A glimmer of hope: I am almost able to read in Spanish.

Photo on 12-12-2016 at 21.39 #2.jpg
There, oh there, is that handsome fluffy dog.

Tres is a collection of three long form poetic works published by Roberto Bolaño in the year 2000, translated by Laura Healy into English and put out waaaaay back in 2011.

When I bought this book, 2011 was the recent past, though neither (for me) a happy nor a healthy one.

When I bought this book, Tres was a hot new text, a brand spankan new piece of Bolaño that I thought I – as someone who aspired to being a hotshot literary upstart (lol) – should probably have in my collection, despite having barely read the man.

I started getting into Bolaño back in 2012/2013, when I began learning Spanish and trying to expand my mind out of the middle-England-raised dull-de-sac (that’s a pun on cul-de-sac, if you didn’t get it) worldview that had been forced upon me by birth. I read and loved The Savage Detectives – but then held myself off from ever engaging with the writer on a more serious footing due to my then-developing language skills. If I’ll have novel-reading-level Spanish within a couple of years, I thought, what’s the point in reading this trendy-though-dead writer in translation? Why not wait and do him properly? Do ‘im right?
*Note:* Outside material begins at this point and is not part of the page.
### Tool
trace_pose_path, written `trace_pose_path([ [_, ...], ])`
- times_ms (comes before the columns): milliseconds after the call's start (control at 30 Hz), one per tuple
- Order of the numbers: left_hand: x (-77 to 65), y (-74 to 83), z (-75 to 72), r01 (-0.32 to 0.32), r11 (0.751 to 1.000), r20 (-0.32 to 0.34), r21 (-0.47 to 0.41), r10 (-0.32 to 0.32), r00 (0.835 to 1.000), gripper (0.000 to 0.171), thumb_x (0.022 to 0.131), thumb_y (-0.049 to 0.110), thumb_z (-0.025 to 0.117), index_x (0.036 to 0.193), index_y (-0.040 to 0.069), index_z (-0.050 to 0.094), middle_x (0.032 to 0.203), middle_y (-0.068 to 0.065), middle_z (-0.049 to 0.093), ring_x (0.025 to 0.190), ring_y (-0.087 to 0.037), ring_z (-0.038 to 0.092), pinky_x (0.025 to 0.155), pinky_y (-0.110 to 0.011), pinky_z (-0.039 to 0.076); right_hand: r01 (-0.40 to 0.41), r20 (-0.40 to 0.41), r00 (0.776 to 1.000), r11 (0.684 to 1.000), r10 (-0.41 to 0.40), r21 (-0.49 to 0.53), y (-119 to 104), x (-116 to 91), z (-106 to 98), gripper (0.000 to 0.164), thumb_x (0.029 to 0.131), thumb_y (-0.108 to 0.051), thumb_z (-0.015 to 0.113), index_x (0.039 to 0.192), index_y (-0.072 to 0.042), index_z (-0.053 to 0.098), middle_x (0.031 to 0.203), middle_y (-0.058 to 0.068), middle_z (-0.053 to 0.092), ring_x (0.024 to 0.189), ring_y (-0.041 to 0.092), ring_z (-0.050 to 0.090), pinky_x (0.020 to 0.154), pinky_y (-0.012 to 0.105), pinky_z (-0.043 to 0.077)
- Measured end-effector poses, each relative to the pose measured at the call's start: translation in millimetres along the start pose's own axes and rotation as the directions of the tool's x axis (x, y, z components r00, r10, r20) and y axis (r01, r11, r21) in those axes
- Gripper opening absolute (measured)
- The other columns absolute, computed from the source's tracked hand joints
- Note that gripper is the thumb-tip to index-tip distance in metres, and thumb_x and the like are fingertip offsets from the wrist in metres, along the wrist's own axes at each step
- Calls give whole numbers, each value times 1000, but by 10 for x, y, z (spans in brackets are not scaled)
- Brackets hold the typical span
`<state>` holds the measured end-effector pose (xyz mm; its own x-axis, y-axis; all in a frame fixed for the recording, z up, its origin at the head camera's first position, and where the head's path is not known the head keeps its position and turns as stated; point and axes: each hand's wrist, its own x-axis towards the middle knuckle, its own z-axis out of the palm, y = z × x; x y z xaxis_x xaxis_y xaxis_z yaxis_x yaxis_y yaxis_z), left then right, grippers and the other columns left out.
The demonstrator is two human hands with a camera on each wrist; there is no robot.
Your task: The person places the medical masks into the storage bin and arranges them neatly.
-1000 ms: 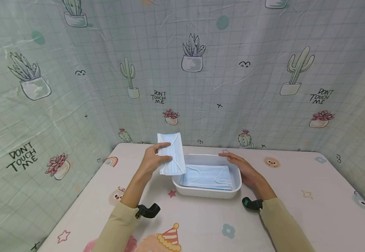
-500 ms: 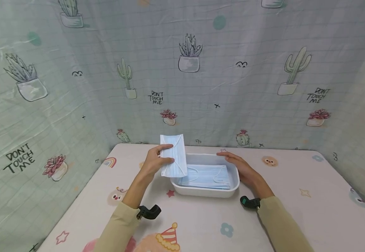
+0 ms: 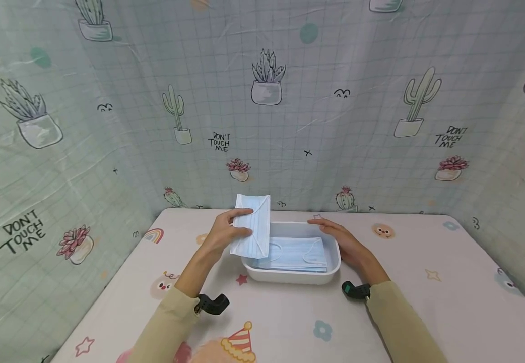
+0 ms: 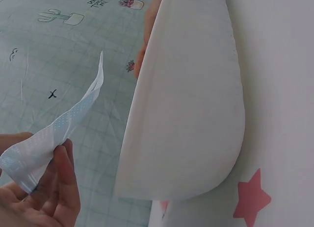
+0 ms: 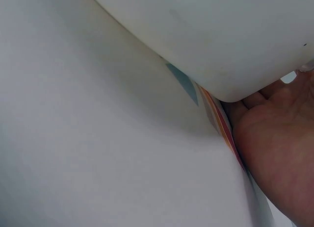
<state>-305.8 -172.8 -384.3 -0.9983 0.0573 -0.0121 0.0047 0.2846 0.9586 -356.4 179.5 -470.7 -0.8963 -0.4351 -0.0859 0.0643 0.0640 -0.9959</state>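
Observation:
In the head view, my left hand point(image 3: 223, 232) pinches a light blue face mask point(image 3: 254, 227) between thumb and fingers, holding it upright over the left end of a white plastic box point(image 3: 285, 276). Seen edge-on in the left wrist view, the mask point(image 4: 64, 124) bends between thumb and fingers beside the box wall point(image 4: 186, 99). More blue masks point(image 3: 294, 252) lie flat in the box, ear loops on top, their left end hidden behind the held one. My right hand point(image 3: 346, 244) rests against the box's back right corner, fingers stretched along the rim.
A white tablecloth point(image 3: 280, 322) with cartoon prints covers the table. Behind and beside it hang grid-patterned curtains point(image 3: 199, 166) with cactus drawings. A dark wrist camera sits on the left wrist point(image 3: 212, 304) and another on the right point(image 3: 355, 291).
My left hand has brought the mask slightly right, farther over the box's left end. My right hand stays at the box corner. The whole head view has shifted a little.

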Motion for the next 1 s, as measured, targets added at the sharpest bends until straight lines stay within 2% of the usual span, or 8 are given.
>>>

Well… life doesn’t go the way we plan or hope, does it? Not for me, anyway, or for most of my peers, although many of the less interesting people I went to school and university with seem to be developing very trad, Tory-voting, dull-de-sac lives and seem happier for it. Not me, though, I’m unlikely to ever slip into the habit of successfully completing five-year-plans.

Back in 2013, I thought that within four years I’d have a rolling publishing contract for books, a life outside of England, fluent Spanish, a child or two, a dog (ONE! ONE! I GOT ONE!!!), maybe some financial assets, a car or at least a motorbike, hope for the future, no serious substance abuse issues and friends I could hang out with without being so overwhelmed by anxiety that I wanted to cry. Y’know, standard stuff and the slightly over-ambitious stuff too. I failed, naturally, w/ the overly ambitious aims (due to lack of talent/skill and the afore mentioned issues with intoxication) and as such all the more realistic, normal, aims were abandoned. Why would I want to have a house if to get it I had to work in an OFFICE (eurgh)? Why would I want a car and “financial security” when to get that I wouldn’t get to enjoy any moments of my life at all? Actually, I don’t really enjoy my life as it is, and the regular highlight is oversharing on this gently self-sustaining blog… Maybe if I lived in a tiny town and had an administrative job in a supermarket or something and spent every evening dogging I’d be happier. We’ve been through this before.

If I’d had no aspirations I’d have no sense of disappointment and thus would be happier. It’s easy an easy sentiment to write, but a very difficult one to apply to my thoughts in retrospect so as to improve my mental health.

Sorry, I’ve digressed.

Anyway, I started reading the books of Bolaño when younger and then stopped, presuming my nivel de Español would desarollar al punto que yo tendría la abilidad para leer todo un libro. But then I studied Spanish and studied Spanish and got more and more scared to read a book in the language, terrified that my poor comprehension would break my fragile heart (and back then it was fragile; certainly I was getting a lot of recurring chest pains, which turned out to be a pretty easy “lifestyle problem” to fix). I ended up terminating my Spanish classes because I was working too much, and with it my fantasy of living a second-best life as a transient South American ex-pat got abandoned too, and I acquiesced – for a bit – to what I thought was the best possible life I could have. That’s the life I’m still in now, and it’s strangling me, psychologically.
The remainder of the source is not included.